Потом спина повернулась, на шее появились косые складки, я увидел голову в профиль: чужой человек. И все равно — я знал его, все равно моя кровь прилила ко лбу, все равно было что-то темное, пугающее, как удар по голове, мысли путались, я хотел встать, отвернуться — и тут он меня заметил, резко развернулся ко мне всем телом, глаза его стали жесткими и дикими, белки, казалось, вылезли из орбит, ноздри задрожали, рука сжалась в кулак, на мгновение показалось, что кулак хочет подняться, ударить в узкое тонкое стекло, разделявшее наши лица… но он резко опустил руку, презрительно отвернулся и скрылся одним коротким рывком.
Я сидел оглушенный. Что это было? Мне это приснилось? Галлюцинация? Война, конечно, сказалась на моих нервах, ничего удивительного, конечно, это пройдет. Надо только отдохнуть, вернуться к работе… Тыльной стороной ладони я провел по лбу: странно, какая белая у меня рука, совсем тонкая и прозрачная, тонкие голубые вены вились словно сквозь воск, будто это вообще не моя, будто…
“Странно, — пронеслось у меня в голове, — что я за человек, что же я такое, что здесь сидит, и что за странные у меня руки!”

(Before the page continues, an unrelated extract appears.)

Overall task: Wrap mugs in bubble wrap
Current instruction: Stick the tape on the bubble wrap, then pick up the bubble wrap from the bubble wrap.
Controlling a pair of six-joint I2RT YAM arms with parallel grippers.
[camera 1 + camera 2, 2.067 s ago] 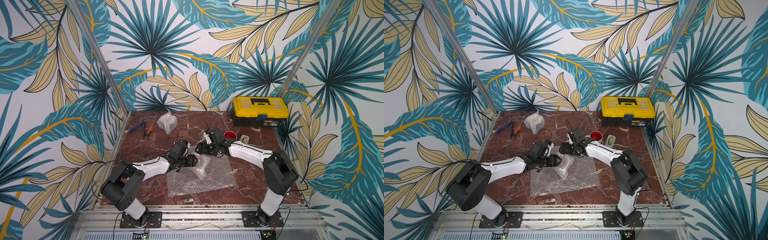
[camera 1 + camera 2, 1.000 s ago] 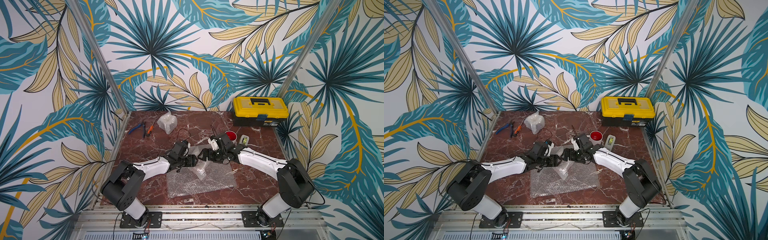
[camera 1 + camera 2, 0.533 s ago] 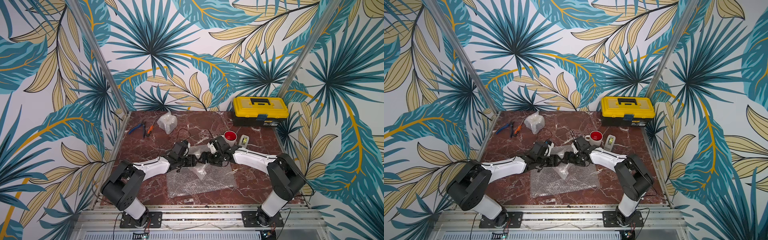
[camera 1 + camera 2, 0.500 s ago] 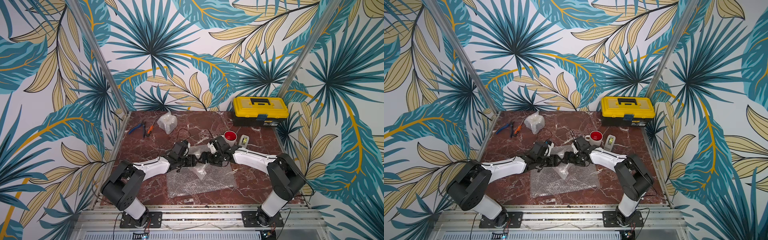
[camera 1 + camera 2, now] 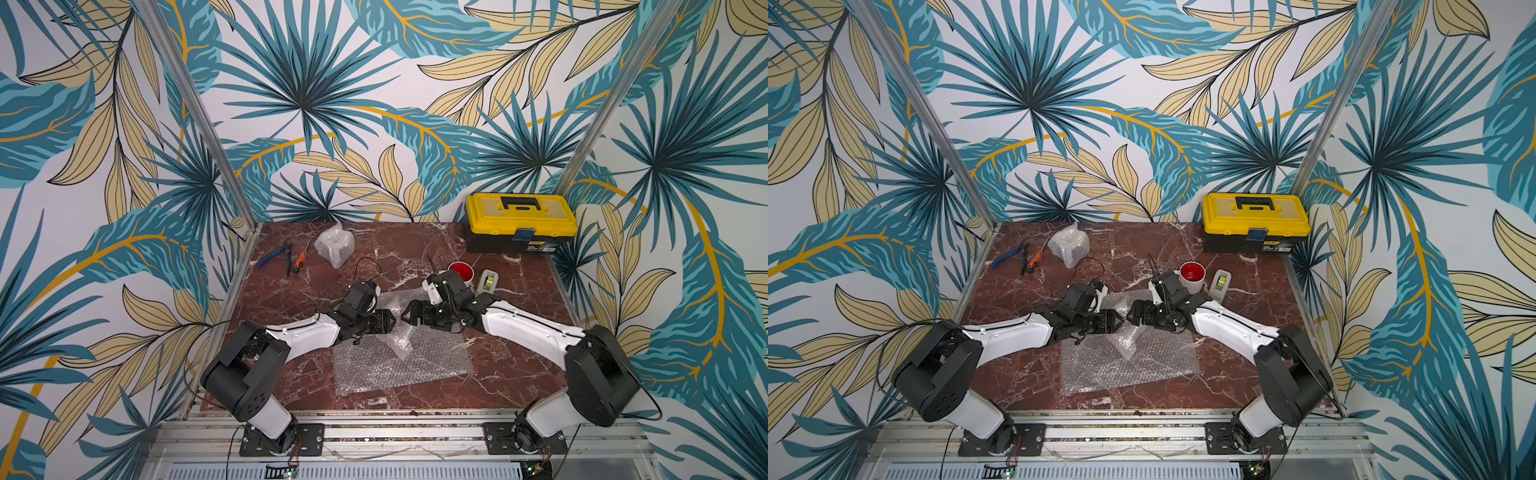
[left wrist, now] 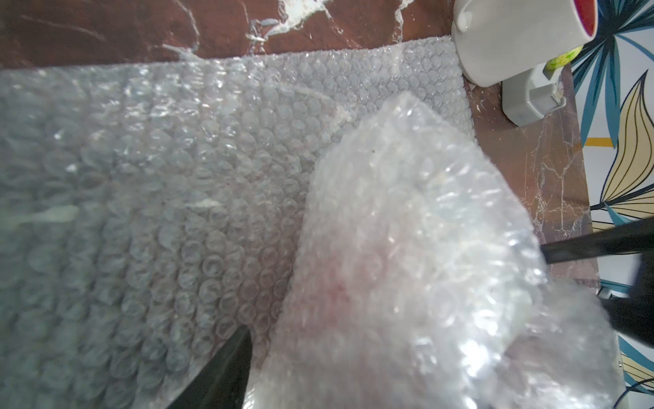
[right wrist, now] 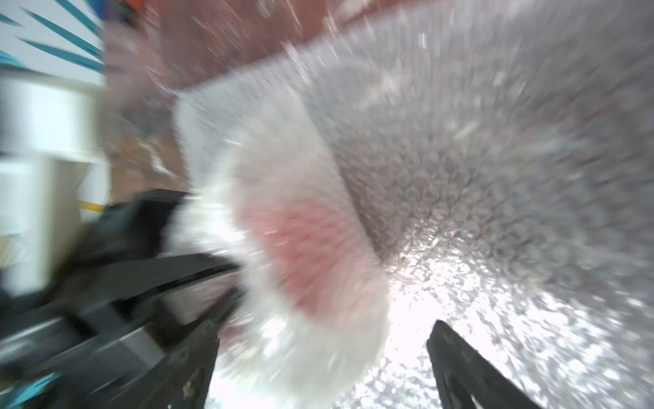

Поезд въехал под крышу вокзала. Я никогда прежде не бывал в Берлине, но знал, что это Берлин, я совсем не удивился. Я прошел по перрону, спустился по лестнице, свернул налево, по Кёниг-гретцер-штрассе к Потсдамер-плац. На Бельвю-штрассе мне навстречу шел человек, хотел пройти мимо, испугался, остановился, поздоровался, что-то блеснуло в его глазах, и счастливая ладонь порывисто схватила меня за плечо:
— Дружище, ты! Доктор, ты здесь, ты жив? Что скажет Грета? Был слух, с тобой что-то случилось… Ты ей, конечно, телеграфировал? Я только вчера заходил к ней, твоя мать тоже была там. Они все очень переживают. И твое последнее письмо было такое странное, предчувствие смерти, господи, такое нельзя писать, а потом этот слух пошел, но вот ты здесь, какая радость, я провожу тебя немного, если хочешь, конечно, пойдем, машина, как ты только умудряешься так медленно ходить, неужели никого не было в поезде?